§ **Information supplied**:
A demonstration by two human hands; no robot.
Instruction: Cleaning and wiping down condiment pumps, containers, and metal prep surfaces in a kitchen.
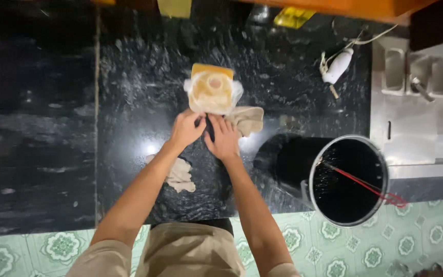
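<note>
Left hand [185, 129] and right hand [223, 137]: both curled, pinching 1 small dark item [208, 128]; grip unclear. Yellow container [211, 90] at 12 o'clock; steel pot [348, 179] at 4.

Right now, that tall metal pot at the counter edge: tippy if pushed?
Probably somewhat: the metal pot is tall and seems to overhang the counter edge. The red-handled utensil leaning inside could shift or rattle. Whether it holds liquid, hence its weight, is unclear.
</note>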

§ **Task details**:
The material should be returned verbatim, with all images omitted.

§ **Your solution**:
A demonstration by two human hands; no robot.
Instruction: Cleaning and wiping down condiment pumps, containers, and metal prep surfaces in a kitchen.
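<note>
Left hand [185, 129] and right hand [223, 137]: both curled, pinching 1 small dark item [208, 128]; grip unclear. Yellow container [211, 90] at 12 o'clock; steel pot [348, 179] at 4.

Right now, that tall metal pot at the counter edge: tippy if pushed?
Probably somewhat: the metal pot is tall and seems to overhang the counter edge. The red-handled utensil leaning inside could shift or rattle. Whether it holds liquid, hence its weight, is unclear.
</note>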

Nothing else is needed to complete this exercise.